Firstly, there is the long term effect of home working and teleconferencing, which may reduce the future demand for rail travel.
There's a similar, though more in depth, article about the long term effects of home working and teleconferencing in The Telegraph.
The Telegraph article is a Premium article so you may not be able to read the entire article. Some interesting paragraphs are:
The healthier of our railway franchises depend on the sale of season tickets to maintain their farebox (one of the reasons why the East Coast franchise has consistently run into trouble is the low demand for season tickets on that service). And yet, in the third quarter of the 2019/2020 financial year, despite constant and record-breaking growth in overall passenger numbers across the network, season ticket sales were at their lowest since 2010/2011. Season ticket revenue accounted for 33.7 per cent of all franchised journeys between October and December 2019 – the lowest share since records started being kept in 1994.
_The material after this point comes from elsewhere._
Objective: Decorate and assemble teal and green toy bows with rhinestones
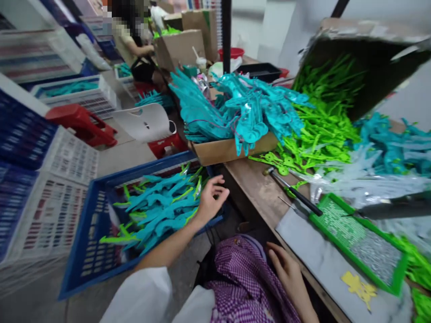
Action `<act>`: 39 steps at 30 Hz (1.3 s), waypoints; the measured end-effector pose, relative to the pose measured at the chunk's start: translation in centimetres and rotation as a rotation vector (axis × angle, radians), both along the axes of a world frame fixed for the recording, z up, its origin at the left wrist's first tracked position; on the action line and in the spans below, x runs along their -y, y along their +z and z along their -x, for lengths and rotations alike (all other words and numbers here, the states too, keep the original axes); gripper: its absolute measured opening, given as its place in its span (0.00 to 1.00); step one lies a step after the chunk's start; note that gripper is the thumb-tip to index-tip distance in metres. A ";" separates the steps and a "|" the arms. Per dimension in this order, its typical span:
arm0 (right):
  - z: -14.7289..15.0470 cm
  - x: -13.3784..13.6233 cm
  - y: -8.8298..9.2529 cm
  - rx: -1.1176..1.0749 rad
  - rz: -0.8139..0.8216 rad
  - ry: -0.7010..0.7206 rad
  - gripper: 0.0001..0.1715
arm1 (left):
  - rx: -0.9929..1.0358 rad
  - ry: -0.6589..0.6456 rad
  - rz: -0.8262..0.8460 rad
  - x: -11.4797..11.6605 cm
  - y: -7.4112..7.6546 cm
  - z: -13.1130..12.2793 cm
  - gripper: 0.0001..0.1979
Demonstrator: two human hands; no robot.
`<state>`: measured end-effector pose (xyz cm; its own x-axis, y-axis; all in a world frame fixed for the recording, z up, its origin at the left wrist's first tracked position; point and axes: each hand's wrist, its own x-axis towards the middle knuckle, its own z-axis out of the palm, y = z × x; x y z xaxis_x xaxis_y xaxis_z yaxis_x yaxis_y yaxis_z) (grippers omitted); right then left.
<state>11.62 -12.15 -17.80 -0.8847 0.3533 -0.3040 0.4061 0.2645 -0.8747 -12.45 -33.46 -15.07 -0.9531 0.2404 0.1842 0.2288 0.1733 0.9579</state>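
My left hand [213, 198] is raised over the right side of a blue crate [111, 179]; its fingers are curved and apart, with nothing between them. Inside the crate lie flat turquoise plastic pieces [164, 202] with bright green strips among them. My right hand [286, 267] rests low beside my checked purple apron [240, 273], near the table edge, fingers loosely stretched and nothing seen in them. On the table, a hammer [296, 193] with a black grip leans on a green tray [373, 273] of small beads or rivets. A yellow flat figure [358, 287] lies nearby.
A cardboard box [232, 150] heaped with turquoise pieces stands at the table's corner. Green pieces [323, 134] spill from a tipped carton [377, 45]. Stacked crates [37, 215] stand left, near a red stool [81, 123] and a white chair [144, 123]. Another person sits behind.
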 end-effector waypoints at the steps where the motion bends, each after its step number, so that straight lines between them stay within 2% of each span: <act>1: -0.8 -0.1 0.5 -0.007 0.004 -0.028 0.25 | 0.095 -0.025 -0.141 -1.5 2.6 1.2 0.27; 3: -2.1 -0.2 1.6 -0.028 0.043 -0.056 0.25 | 0.303 -0.105 -0.307 -4.0 7.3 4.5 0.26; 5: -2.6 -0.2 2.5 -0.077 0.071 -0.054 0.25 | 0.401 -0.186 -0.324 -6.1 10.8 7.8 0.23; 7: -2.6 -0.4 2.9 -0.143 0.032 -0.057 0.23 | 0.431 -0.205 -0.291 -8.0 12.9 10.1 0.17; 10: -3.2 -1.0 2.3 -0.209 -0.086 -0.098 0.22 | 0.336 -0.216 -0.353 -10.2 14.0 10.6 0.14; 14: -5.1 -1.8 1.0 -0.167 -0.070 -0.131 0.21 | 0.104 -0.303 -0.477 -12.4 13.4 10.2 0.15; 16: -5.4 -2.1 1.0 -0.152 -0.042 -0.140 0.22 | -0.009 -0.282 -0.474 -13.8 13.0 10.7 0.16; 20: -4.2 -2.7 2.3 -0.195 -0.048 -0.168 0.24 | -0.165 -0.166 -0.366 -16.6 12.5 11.2 0.25; 23: -3.1 -3.1 3.9 -0.214 -0.023 -0.209 0.25 | -0.175 -0.105 -0.277 -16.9 12.1 9.6 0.33; 27: -1.5 -3.5 7.1 -0.258 0.055 -0.220 0.23 | -0.130 -0.027 -0.152 -15.4 10.7 6.0 0.38; 29: 0.2 -3.7 9.0 -0.348 0.067 -0.224 0.20 | -0.128 -0.002 -0.133 -14.8 9.9 4.0 0.34; 31: 2.4 -3.8 10.6 -0.493 0.043 -0.261 0.19 | -0.118 -0.036 -0.132 -14.5 9.0 1.6 0.26; 33: 4.5 -4.0 11.4 -0.623 0.019 -0.298 0.20 | -0.085 -0.112 -0.122 -14.3 7.7 -1.5 0.18; 35: 5.8 -4.1 11.5 -0.673 0.034 -0.292 0.25 | -0.027 -0.191 -0.087 -14.0 6.0 -4.9 0.14; 37: 6.0 -4.2 10.9 -0.655 0.065 -0.231 0.30 | 0.054 -0.316 -0.068 -13.4 4.1 -8.0 0.15; 39: 5.3 -4.2 10.0 -0.602 0.079 -0.164 0.29 | 0.169 -0.511 -0.049 -12.8 2.3 -10.4 0.16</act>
<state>6.37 -7.92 -7.76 -0.8451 0.4958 0.2002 -0.1340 0.1662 -0.9770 -2.07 -20.65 -12.81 -0.7342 0.6762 0.0612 0.1146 0.0347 0.9928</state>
In other words, even before this current crisis, home working had become popular enough to start making a difference to season ticket sales: why pay thousands of pounds a year to travel Monday to Friday when you know you’ll be at home on at least one, perhaps more, of those days every week?
And then we have the economic impact.
The government had been intending to raise the £100bn to pay for HS2, not from taxation, but by borrowing. Until very recently the UK government had been able to borrow money on international markets at very attractive rates of interest (almost zero).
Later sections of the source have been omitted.